Graham Boyack: The benefits of talking through community problems are not in dispute

Graham Boyack, Director, Scottish Mediation
Graham Boyack, Director, Scottish Mediation
Have your say

When I first studied ­mediation, what struck me was that, whilst the skills I was learning would help people find solutions to their ­disputes, they also had a much ­wider application.

In the six years I have now been working for Scottish Mediation, the examples of the positive use of the wider skills continues to grow, and in places that I had never imagined.

I was recently at a meeting of ­community mediators in Glasgow and we heard an excellent presentation from the mediators at North ­Lanarkshire Council. As is the case for many community mediators working for local authorities, their work goes beyond neighbourhood disputes and there are great ­examples across Scotland of successful collaborative working involving mediators.

In North Lanarkshire, the work that was presented came about initially through some creative problem ­solving. One of the key performance indicators used for social ­housing is the number of voids, properties not occupied. A high void rate was ­identified with young people living in shared housing. Tenants were not able to maintain their tenancies and were becoming the subject of antisocial behavior orders and ultimately eviction.

This led a social work colleague to get in touch with a mediator to see if they might work together to help the young people concerned. Their focus was on how to maintain their tenancies and as a result both reduce voids and the chances of homelessness.

The resulting approach was ­innovative and has so far been ­successful. It centres on giving young people the necessary life skills to ­support them living in shared accommodation, both in terms of relationships within the accommodation and critically with neighbours too.

The crux of the approach was that instead of telling the young people the rules for living in shared accommodation, they were asked to ­create their own rules and standards of behaviour. In doing so the approach encouraged the prospective tenants to look at issues such as stereotypes about them and others living nearby.

Walking in other people’s shoes was a good way of getting people to think about how their behaviours might be perceived and how talking about issues could really help. Advice was given on how to communicate, how not to, and the consequences when communications don’t work well.

One of the key challenges in carrying out this work was the approach and how to make sure the prospective tenants would engage at all.

A universal approach was taken using schools and building in a session for all new prospective tenants. The ­programme has made efforts to ­specifically include people with behavioural issues that might lead to difficulties.

In designing the programme, ­previous experience from social work indicated that a lot of the work should be visual with short sessions, to maintain as high a level of engagement as possible.

Initial results from the work being piloted have been very encouraging and have seen a drop off in void rates for young people’s tenancies.

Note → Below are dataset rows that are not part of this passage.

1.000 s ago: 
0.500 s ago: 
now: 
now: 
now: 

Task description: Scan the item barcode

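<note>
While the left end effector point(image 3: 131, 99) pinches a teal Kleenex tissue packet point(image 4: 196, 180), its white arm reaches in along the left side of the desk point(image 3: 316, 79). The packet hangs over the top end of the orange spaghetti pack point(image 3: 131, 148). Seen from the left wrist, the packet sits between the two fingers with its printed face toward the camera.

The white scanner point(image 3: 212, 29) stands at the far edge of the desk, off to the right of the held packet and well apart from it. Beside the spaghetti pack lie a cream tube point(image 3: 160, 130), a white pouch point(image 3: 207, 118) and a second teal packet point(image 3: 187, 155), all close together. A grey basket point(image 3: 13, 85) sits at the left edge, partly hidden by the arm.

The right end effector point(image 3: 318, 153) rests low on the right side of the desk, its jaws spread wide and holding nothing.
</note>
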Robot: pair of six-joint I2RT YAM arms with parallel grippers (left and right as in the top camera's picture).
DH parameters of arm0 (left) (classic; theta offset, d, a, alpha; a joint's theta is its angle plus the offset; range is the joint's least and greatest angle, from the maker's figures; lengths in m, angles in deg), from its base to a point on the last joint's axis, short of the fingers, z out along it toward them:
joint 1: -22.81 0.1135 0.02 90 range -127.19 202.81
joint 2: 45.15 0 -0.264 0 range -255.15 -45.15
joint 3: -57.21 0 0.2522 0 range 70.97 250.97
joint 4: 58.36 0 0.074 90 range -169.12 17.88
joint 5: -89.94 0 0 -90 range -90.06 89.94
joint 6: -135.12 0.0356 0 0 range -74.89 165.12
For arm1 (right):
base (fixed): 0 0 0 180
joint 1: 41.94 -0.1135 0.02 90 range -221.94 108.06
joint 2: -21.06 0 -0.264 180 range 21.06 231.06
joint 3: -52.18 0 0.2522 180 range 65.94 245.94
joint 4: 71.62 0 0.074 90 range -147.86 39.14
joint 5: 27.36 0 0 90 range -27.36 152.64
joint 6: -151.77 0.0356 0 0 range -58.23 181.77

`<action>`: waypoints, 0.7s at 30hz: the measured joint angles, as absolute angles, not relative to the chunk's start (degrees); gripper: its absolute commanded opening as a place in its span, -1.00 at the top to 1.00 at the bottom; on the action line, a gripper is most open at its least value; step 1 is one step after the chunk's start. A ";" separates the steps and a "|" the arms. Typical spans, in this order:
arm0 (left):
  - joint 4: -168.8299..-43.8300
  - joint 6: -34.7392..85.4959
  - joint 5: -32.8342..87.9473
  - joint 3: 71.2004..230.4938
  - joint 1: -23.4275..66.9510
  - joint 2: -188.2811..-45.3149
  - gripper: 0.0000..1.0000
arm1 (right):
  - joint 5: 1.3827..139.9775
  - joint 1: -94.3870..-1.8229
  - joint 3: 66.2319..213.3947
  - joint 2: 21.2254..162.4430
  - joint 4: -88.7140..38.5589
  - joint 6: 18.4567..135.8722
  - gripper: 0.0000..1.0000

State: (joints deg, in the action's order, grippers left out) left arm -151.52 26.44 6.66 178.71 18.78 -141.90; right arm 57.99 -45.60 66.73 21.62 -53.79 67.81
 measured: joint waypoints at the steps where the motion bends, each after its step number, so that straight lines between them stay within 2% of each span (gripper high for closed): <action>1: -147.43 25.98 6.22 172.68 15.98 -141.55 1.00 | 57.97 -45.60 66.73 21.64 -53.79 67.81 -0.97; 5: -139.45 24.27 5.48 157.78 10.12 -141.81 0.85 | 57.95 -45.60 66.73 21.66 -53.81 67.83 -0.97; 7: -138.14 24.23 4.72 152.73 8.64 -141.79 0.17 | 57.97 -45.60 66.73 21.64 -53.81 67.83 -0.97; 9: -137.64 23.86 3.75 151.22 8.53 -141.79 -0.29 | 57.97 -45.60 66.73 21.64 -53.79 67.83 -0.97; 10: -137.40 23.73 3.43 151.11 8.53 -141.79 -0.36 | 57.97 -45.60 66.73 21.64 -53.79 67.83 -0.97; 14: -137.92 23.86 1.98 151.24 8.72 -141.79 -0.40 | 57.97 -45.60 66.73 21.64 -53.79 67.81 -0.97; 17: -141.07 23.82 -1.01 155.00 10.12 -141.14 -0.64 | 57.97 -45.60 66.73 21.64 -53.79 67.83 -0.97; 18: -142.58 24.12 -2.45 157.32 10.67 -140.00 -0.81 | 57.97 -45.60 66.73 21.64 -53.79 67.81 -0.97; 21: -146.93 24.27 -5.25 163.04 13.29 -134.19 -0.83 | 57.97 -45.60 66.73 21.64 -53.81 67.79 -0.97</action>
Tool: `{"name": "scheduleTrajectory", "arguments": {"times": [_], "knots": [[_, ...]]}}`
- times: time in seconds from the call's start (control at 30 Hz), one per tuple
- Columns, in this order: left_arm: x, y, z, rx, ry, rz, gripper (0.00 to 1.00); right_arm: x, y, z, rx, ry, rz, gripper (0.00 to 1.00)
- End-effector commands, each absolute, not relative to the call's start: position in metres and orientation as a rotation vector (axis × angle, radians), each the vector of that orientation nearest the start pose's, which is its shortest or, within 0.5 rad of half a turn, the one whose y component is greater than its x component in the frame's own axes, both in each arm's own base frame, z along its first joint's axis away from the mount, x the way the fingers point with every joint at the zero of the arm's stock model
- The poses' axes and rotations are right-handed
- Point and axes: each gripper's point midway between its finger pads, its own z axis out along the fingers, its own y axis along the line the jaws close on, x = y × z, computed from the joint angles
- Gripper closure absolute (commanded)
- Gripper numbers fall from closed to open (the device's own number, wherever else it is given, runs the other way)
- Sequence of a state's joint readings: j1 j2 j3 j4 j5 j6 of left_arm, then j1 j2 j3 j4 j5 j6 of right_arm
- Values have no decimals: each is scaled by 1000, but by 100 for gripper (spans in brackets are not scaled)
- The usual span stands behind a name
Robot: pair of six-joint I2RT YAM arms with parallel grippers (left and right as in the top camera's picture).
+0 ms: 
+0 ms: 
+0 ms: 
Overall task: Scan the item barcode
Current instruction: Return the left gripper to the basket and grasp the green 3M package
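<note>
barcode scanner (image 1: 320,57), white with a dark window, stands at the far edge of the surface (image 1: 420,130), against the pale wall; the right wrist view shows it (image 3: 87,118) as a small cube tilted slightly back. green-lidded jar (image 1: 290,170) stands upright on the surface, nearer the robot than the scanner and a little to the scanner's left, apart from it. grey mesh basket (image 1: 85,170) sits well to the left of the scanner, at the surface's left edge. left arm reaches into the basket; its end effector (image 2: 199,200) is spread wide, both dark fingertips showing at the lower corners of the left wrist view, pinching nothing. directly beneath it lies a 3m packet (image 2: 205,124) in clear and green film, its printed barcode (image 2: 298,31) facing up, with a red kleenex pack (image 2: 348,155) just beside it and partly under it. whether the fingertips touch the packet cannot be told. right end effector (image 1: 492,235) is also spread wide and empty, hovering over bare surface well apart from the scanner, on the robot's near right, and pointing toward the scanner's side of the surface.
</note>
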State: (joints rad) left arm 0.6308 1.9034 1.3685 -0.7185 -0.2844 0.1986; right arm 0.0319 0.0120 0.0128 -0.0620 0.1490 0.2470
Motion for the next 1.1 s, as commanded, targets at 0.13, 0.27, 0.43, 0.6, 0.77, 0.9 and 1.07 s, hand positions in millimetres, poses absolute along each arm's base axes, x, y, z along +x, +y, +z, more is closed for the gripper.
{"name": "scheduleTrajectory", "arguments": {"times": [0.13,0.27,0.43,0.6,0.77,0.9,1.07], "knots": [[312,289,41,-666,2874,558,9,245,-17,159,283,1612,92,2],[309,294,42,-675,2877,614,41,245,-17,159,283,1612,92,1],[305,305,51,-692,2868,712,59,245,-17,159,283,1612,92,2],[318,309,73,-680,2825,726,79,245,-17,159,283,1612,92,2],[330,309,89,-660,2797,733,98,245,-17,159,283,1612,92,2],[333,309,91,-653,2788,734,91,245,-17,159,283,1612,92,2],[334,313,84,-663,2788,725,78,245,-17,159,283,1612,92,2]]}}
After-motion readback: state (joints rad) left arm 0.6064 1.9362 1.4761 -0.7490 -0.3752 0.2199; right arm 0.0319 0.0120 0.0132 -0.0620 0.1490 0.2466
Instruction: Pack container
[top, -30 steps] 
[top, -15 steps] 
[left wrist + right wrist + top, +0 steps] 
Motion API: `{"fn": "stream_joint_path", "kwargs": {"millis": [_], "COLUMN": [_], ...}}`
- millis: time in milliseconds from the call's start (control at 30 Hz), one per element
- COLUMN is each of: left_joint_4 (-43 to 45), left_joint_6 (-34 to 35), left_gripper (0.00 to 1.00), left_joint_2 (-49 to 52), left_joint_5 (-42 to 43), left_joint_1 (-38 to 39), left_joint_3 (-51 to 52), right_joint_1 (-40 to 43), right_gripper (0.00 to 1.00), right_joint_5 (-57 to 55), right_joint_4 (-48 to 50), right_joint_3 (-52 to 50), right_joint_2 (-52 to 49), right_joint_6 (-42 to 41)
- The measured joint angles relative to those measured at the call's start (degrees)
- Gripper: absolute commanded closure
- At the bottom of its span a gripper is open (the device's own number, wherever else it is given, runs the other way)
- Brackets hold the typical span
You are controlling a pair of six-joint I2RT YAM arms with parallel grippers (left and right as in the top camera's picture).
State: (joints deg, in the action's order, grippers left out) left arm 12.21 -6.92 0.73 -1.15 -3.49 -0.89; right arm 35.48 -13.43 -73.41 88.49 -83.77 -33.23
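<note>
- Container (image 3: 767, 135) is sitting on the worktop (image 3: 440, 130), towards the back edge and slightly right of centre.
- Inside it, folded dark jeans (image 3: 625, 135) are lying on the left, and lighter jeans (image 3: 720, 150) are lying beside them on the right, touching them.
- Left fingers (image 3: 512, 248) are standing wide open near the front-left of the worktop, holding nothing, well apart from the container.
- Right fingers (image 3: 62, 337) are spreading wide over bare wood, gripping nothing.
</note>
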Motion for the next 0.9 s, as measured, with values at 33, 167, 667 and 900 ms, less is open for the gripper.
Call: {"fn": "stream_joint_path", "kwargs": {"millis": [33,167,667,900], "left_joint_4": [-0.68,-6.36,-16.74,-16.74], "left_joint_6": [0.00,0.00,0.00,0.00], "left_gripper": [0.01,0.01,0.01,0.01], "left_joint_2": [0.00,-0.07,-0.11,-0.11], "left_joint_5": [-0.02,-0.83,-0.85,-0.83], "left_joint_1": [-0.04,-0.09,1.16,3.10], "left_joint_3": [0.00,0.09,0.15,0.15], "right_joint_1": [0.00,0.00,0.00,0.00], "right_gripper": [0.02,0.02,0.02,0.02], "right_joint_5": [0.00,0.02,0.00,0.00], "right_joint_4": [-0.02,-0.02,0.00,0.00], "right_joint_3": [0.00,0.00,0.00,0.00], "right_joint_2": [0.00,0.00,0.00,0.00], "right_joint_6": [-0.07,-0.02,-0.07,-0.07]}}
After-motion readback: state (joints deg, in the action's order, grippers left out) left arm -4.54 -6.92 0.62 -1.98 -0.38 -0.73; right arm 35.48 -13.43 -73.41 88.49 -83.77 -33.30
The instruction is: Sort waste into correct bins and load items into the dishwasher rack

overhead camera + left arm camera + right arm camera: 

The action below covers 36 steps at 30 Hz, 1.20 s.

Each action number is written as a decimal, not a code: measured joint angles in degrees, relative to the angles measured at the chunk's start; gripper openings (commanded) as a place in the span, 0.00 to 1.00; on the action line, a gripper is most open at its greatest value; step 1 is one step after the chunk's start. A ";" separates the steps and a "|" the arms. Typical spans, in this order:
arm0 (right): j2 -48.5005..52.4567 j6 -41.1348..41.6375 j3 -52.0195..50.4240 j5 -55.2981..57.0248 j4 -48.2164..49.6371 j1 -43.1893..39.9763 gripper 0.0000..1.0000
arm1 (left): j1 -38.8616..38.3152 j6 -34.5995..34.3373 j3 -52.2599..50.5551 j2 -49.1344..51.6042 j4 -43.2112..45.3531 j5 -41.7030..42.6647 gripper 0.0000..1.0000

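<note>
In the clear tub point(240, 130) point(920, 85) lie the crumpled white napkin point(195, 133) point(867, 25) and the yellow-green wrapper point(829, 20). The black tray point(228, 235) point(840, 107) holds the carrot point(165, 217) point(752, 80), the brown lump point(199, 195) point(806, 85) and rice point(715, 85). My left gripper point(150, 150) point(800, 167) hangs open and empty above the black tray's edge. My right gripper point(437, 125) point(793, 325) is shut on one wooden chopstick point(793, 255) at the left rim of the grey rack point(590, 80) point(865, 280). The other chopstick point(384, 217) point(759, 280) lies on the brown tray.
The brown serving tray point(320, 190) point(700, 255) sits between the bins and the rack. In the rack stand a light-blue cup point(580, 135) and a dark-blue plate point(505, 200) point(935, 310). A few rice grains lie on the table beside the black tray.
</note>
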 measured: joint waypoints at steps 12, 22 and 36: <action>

Voids cost councils money, as does a high turnover of tenancies, so ­savings will be made from what has not been a huge investment. That in itself is a great result and I think the ­benefits are likely to be even greater in the long run. The first is likely to be a reduction in young homelessness, as with more sustainable tenancies the likelihood of people becoming homeless will reduce.

The cost of supporting homelessness can be significant. However, for me, it’s not all about money. By ­helping people to relate better to each other and their neighbours, there is an opportunity to create communities that see less conflict and help to create better environments for everyone to live in.

Those relational skills are also likely to feed into work, ­families and friendships with ­positive long-term consequences. The experience of North Lanarkshire should be an encouragement for all of us to identify and then embrace opportunities to use mediation skills in collaboration with others.

The scope for delivering ­benefits will be wider than you might first imagine.